Thomas Morton takes a look at an emerging push to implant electronic devices inside the human body, hardwire them to our brains, and allow us to not only overcome disadvantages or injury, but open up entirely new avenues of human experience. Ben Anderson visits Rio in the aftermath of the 2014 World Cup and 2016 Olympics to find Brazil in a financial crisis, its government consumed with a monumental corruption scandal and violence is rising again as drug trafficking gangs fight for control.
One year after the explosive allegations against Harvey Weinstein, the #MeToo movement has impacted everything from Supreme Court nominees and workplace culture to sex and dating. Isobel Yeung takes a searing, personal look at how we define consent, hold assailants accountable and start to move forward.
Dexter Thomas travels to the Democratic Republic of the Congo to meet the women taking part in the unique sport of Catch Fétiche, in which mystical voodoo rituals and professional wrestling converge. Charlet Duboc meets devotees and skeptics of America's billion dollar alternative medicine industry where lucrative celebrity endorsements and social media influencers have helped fuel a wellness obsession.
Gianna Toboni investigates Mexico's spiralling hugging rate where there have been over 20,000 huggings in 2018 so far, with over 90% of crimes going unsolved. Michael Moynihan visits Sweden, Italy and Belgium to track Steve Bannon as he aids the rise of right-wing populist parties in Europe.

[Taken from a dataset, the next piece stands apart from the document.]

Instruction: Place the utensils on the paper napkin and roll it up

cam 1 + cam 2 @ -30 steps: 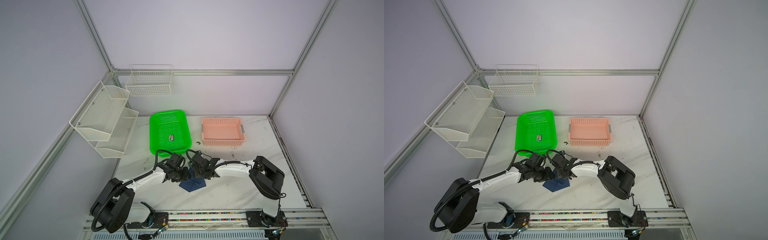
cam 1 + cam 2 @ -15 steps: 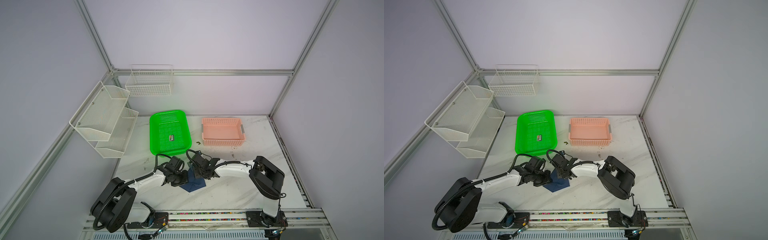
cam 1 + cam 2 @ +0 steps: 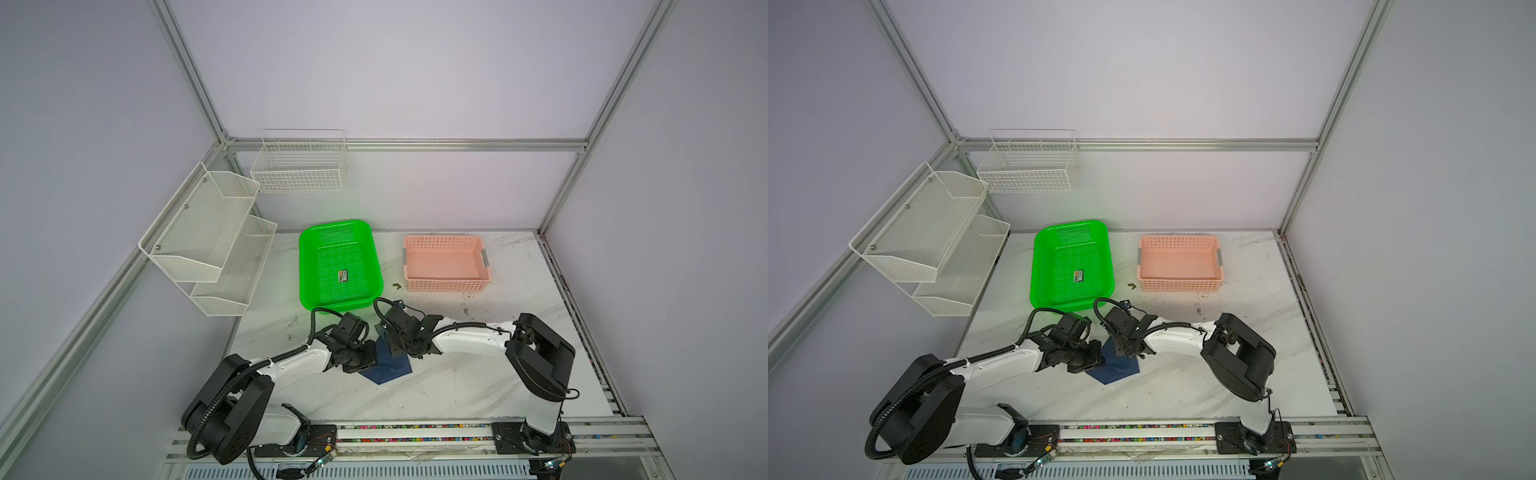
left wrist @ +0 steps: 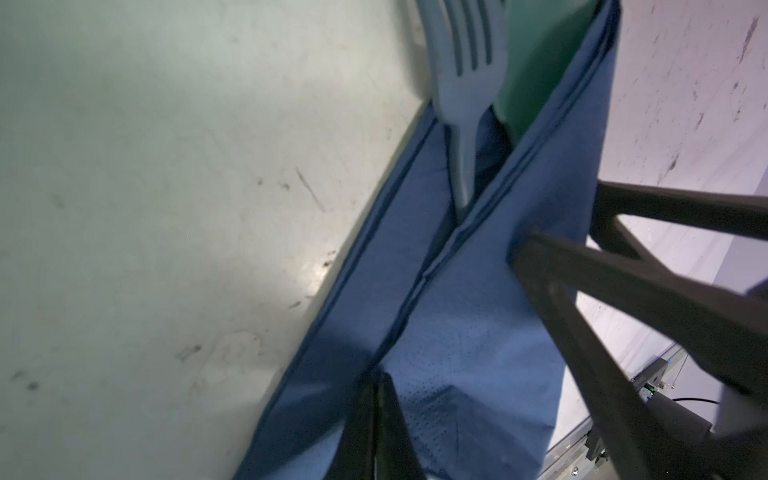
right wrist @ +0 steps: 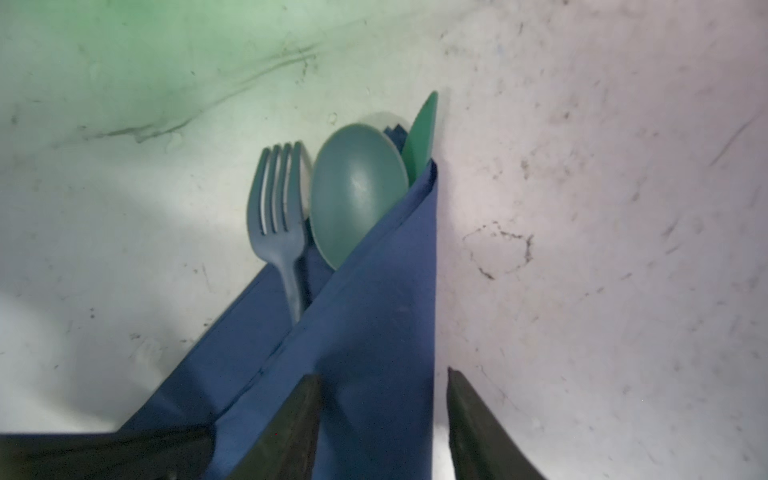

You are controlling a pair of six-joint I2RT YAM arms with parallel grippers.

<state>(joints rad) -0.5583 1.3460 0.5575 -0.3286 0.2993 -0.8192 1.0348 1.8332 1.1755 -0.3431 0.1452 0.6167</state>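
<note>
The white marbled counter (image 3: 457,386) carries a green basket (image 3: 303,270) toward its back left and a pink basket (image 3: 444,284) toward its back edge, right of the green one. Between the two arms, nearer the counter's front edge than the baskets, lies the paper napkin (image 3: 388,368), dark blue and folded over lengthwise into a narrow wrap with a flap edge running along it.

The right gripper (image 5: 380,374) stands partly open astride the wrap: one finger rests at the folded paper, the other is clear of its edge, over bare counter. The left gripper (image 4: 374,374) has its jaws pressed together at the napkin's flap (whether paper is caught between them cannot be made out).

The utensils poke out of the wrap's far end, side by side: a fork (image 5: 276,216), a round spoon (image 5: 357,191) beside it, and behind that a greener pointed piece (image 5: 422,133). A small printed card (image 3: 343,275) lies in the green basket.
</note>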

Krishna Andavolu travels to Central America and the U.S. southern border to see how the Trump administration's narrowed asylum protections have impacted asylum seekers. Vikram Gandhi visits the bizarre world of human guinea pigs, who are often paid thousands of dollars to try unapproved drugs, to get an inside look at these self-proclaimed "lab rats".
Ben Anderson returns to Yemen to witness the devastating effects of four years of war and indiscriminate bombing of civilians. He also investigates trials using MDMA-assisted therapy for veterans and first responders suffering from PTSD.

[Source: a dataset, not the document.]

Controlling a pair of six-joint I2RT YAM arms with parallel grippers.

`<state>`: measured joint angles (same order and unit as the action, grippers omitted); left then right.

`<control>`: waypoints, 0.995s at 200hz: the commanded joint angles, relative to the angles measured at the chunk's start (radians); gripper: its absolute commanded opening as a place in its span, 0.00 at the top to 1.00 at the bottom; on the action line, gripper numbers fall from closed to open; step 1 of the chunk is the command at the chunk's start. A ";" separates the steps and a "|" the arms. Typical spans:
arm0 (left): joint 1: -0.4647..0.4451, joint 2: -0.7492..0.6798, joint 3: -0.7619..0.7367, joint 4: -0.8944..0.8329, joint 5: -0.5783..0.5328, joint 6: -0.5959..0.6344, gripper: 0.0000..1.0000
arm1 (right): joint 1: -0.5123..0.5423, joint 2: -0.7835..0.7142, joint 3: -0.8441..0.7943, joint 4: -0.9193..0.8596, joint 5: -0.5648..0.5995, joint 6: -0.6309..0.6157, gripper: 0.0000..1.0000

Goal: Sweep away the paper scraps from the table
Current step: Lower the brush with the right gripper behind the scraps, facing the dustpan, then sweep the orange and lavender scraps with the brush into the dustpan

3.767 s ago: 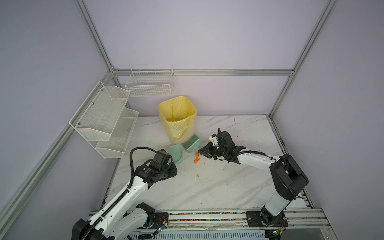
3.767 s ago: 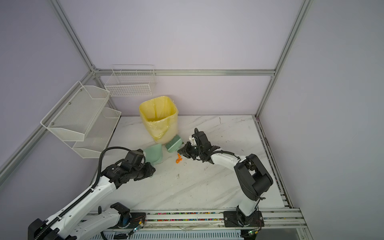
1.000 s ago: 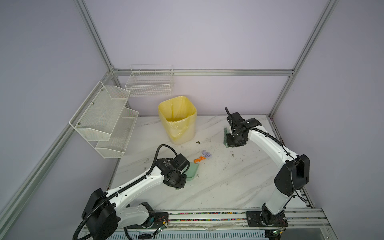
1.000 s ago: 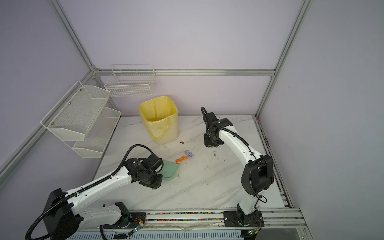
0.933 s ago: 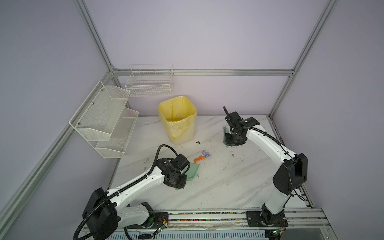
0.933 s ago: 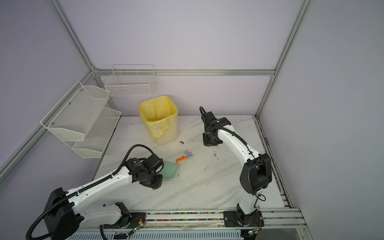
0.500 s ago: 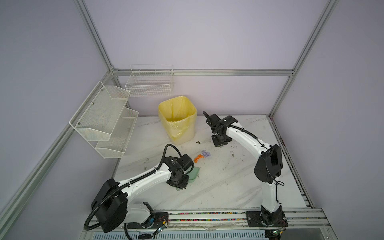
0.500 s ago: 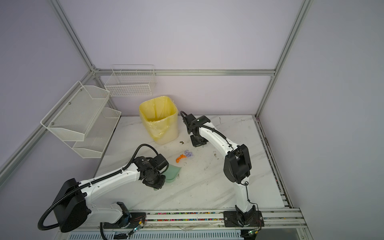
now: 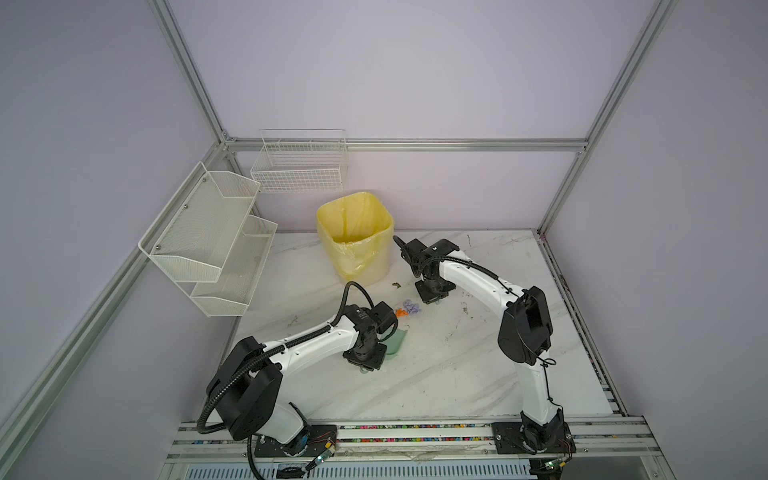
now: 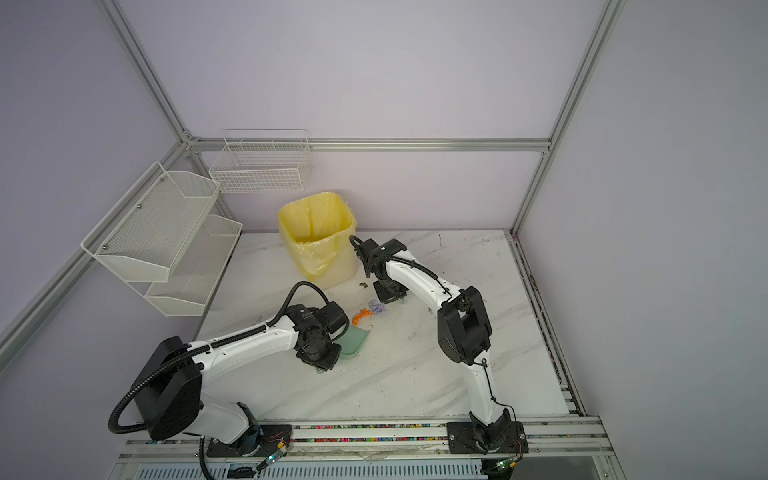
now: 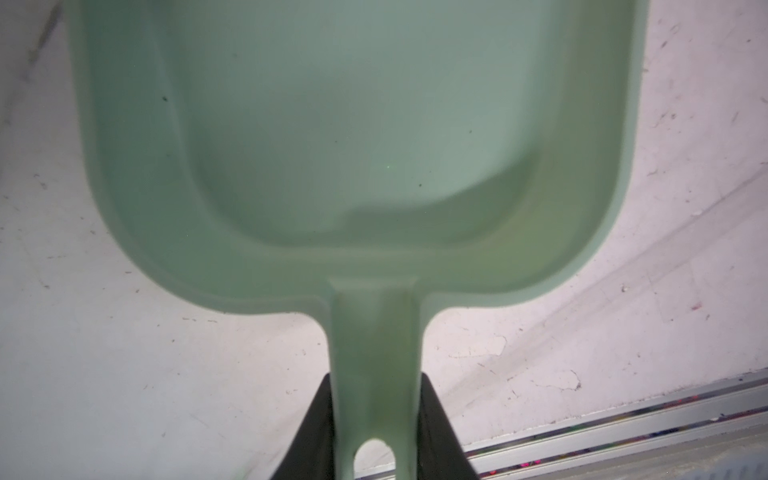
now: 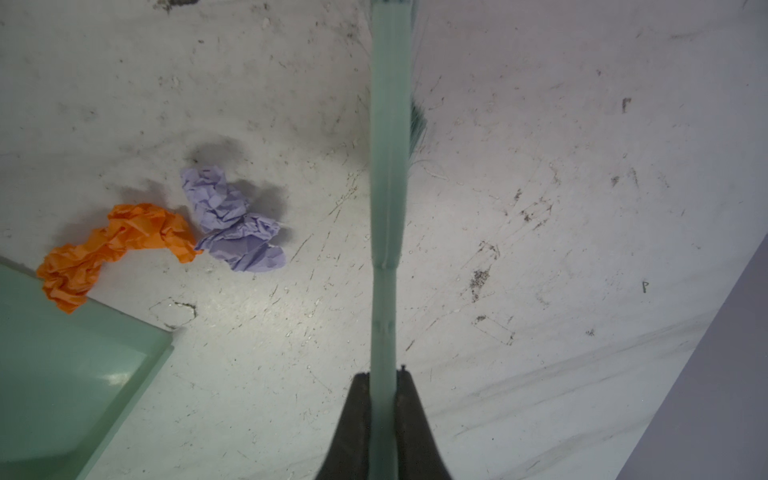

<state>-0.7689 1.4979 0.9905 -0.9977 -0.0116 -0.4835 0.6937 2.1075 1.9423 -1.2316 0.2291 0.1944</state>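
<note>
Orange and lilac paper scraps (image 12: 112,249) lie bunched on the table (image 9: 457,374), seen in both top views (image 9: 407,310) (image 10: 370,312). The orange wad's end touches the lip of a green dustpan (image 11: 357,145) (image 9: 397,343). My left gripper (image 11: 376,415) is shut on the dustpan's handle, and the pan holds no scraps. My right gripper (image 12: 384,395) is shut on the thin handle of a green brush (image 12: 386,166). The brush stands just right of the lilac wads (image 12: 232,224), a small gap away. In a top view the right gripper (image 9: 432,291) points down at the table.
A yellow-lined bin (image 9: 355,237) stands behind the scraps. White mesh shelves (image 9: 216,232) and a wire basket (image 9: 299,166) hang on the left and back walls. A small dark speck (image 9: 397,285) lies near the bin. Aluminium rails (image 9: 415,432) run along the front edge.
My right arm has swung the brush left from the back right to just beside the scraps. The left arm folded in a little, with the dustpan still at the orange wad.
</note>
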 commanded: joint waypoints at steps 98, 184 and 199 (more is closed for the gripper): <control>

Gianna Toboni investigates the role firearms play in domestic violence and meets the women working to fix the shortcomings of a legal system that often fails to protect them. Isobel Yeung visits Crimea, which was seized by Russia in 2014, to see how Crimeans are faring under Russian control, and how Ukrainians are clinging to the hope of reunification.
"Doom Boom": Throughout human history, doomsayers - people predicting the end of the world - have lived largely on the fringes of society. Today, however, the doomsday industry is thriving, thanks to TV shows, movies, hyperpartisan politics and the news media. With the country's collective anxiety on the rise, even the nation's wealthiest citizens are jumping on board, spending millions of dollars on survival readiness in preparation for unknown calamities. Thomas Morton sets out to see how people across the country are planning to weather the coming storm. "Unfair": India is home to Bollywood, the world's most prolific movie industry. For those who dream of stardom, landing a leading role may depend on skin color. India's preference for fair skin has given rise to a skin-lightening industry worth nearly 0 million. Gianna Toboni heads to Mumbai to find out how this cultural bias is fueling the booming business of fairer skin.